Do people still genuinely say that or has it officially become a cliché?

On Monday, December 31, 2018, for the first time in my entire life, I attempted a crash diet. I began 2019 with the Whole 30. The Whole 30 is a 30 day challenge where you recognize all the crap you’ve been putting into your body and take time to detox from carbs, dairy, sugar, and everything else that brings joy to your life.

I bought into the idea of the Whole 30 because it’s not your typical fad diet. Yeah yeah, every fad diet says that, but with this one, it’s the truth. You don’t step on a scale for the duration of the challenge, you don’t have to meticulously count every calorie you put into your mouth, and you don’t have to beat yourself up if you skip a gym day or two.

The point of the Whole 30 is to listen to your body and determine to which foods your body does and does not respond. It makes no promises of weight loss, but rather of an overall improved quality of life.

Also because my coworkers were doing it and I’m a sucker for some good old fashioned peer pressure, but we’re not here to talk about that.

As lame as it sounds, the Whole 30 really changed my relationship with food. I’ve been a huge foodie since I earned my first paycheck back in 2013 and quickly realized there was more to life than Hometown Buffet and Jack in the Box. Fast forward 6 years to today and my body was really beginning to show just how much food I was loving.

For a long time, I really didn’t care what was going into my body as long as it tasted good. I didn’t even realize that I wasn’t running at optimal capacity. A typical day for me included grogginess throughout the day, headaches by lunchtime, lack of motivation and a lot of takeout.  But these (mostly) quick and inspiring 30 days changed a lot for me.

Once I began consciously monitoring what I was eating, my days became dramatically different in the best ways. I now wake up feeling refreshed, have a newfound energy throughout the day, and have learned that food doesn’t inherently make you sleepy.
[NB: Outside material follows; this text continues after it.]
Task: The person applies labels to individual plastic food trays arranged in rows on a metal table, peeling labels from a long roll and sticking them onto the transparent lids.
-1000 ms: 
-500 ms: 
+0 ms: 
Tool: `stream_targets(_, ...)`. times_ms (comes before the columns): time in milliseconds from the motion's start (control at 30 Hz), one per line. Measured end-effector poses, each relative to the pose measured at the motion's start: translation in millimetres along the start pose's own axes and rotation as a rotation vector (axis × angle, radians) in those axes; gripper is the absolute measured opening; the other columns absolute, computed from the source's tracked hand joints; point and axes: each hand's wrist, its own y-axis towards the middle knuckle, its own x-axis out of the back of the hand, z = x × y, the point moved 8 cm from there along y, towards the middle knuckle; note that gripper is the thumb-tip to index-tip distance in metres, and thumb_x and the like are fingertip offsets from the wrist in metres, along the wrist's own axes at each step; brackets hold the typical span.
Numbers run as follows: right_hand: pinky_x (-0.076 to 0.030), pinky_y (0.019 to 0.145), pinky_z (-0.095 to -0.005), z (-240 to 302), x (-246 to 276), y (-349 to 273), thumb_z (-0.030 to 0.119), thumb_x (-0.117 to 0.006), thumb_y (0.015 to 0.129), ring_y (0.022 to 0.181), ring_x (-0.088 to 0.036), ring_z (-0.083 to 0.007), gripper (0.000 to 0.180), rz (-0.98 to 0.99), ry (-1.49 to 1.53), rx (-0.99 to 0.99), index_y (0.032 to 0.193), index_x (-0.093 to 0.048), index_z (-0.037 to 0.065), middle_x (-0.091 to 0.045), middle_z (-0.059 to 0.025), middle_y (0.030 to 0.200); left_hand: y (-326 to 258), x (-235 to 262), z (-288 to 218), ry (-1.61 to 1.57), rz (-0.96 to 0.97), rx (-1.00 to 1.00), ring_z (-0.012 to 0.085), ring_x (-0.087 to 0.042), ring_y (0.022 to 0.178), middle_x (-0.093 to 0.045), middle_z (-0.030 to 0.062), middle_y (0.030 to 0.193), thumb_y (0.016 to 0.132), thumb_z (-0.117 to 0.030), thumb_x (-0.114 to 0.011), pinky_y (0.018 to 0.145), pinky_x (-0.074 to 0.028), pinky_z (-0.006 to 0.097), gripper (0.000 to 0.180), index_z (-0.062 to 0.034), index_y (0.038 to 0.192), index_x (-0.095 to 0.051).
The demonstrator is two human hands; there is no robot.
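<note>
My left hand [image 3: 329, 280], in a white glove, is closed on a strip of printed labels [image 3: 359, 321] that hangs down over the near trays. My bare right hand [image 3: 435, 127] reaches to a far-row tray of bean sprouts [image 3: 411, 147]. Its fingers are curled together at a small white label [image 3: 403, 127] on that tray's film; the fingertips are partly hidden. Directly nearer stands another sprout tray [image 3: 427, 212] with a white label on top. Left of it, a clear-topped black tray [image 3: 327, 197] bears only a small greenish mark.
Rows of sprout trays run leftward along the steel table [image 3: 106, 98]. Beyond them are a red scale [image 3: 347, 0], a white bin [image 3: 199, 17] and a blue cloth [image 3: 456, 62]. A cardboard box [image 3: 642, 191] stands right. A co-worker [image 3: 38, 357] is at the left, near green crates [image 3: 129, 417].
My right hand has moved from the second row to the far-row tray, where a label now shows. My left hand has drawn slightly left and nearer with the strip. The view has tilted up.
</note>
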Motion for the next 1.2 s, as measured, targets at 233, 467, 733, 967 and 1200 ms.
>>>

I also had suspected that insufficient water intake was the cause of my constant headaches, but the most significant realization was that too much sugar, salt, and general crap also contributed heavily. I learned this the night I binge ate enough Chinese food for four people the day after the Whole 30 ended.

Preparing food was never my forte. My pastimes included strolling up and down the freezer aisle, scrolling through UberEats, and jumping at any opportunity to check out new restaurants.

Cooking three meals a day for 30 days will really test your patience, let me tell ya, but I’ve recently mastered some pretty delicious recipes for spaghetti sauce, homemade zucchini noodles, breakfast shakes, and casseroles. I also tried my hand at “healthy” blueberry banana muffins.

I’ve also learned that I actually quite enjoy cooking. Yes, it’s time consuming, but totally worth it in my opinion. You get to decide exactly what is going into your body and make everything exactly how you like it. Plus it’s like a fun little game to tweak recipes into something you’ll love while also nourishing your body.

Long story short, I’ve decided to update my lifestyle and eating habits to include a cleaner diet, and will forever be a huge advocate for the Whole 30, and I’ve begun dropping friends like flies because I recommend it to everyone who will listen to my spiel. Not only have I lost 15 pounds, but I feel way better, and that my friends, does not happen on any old crash diet.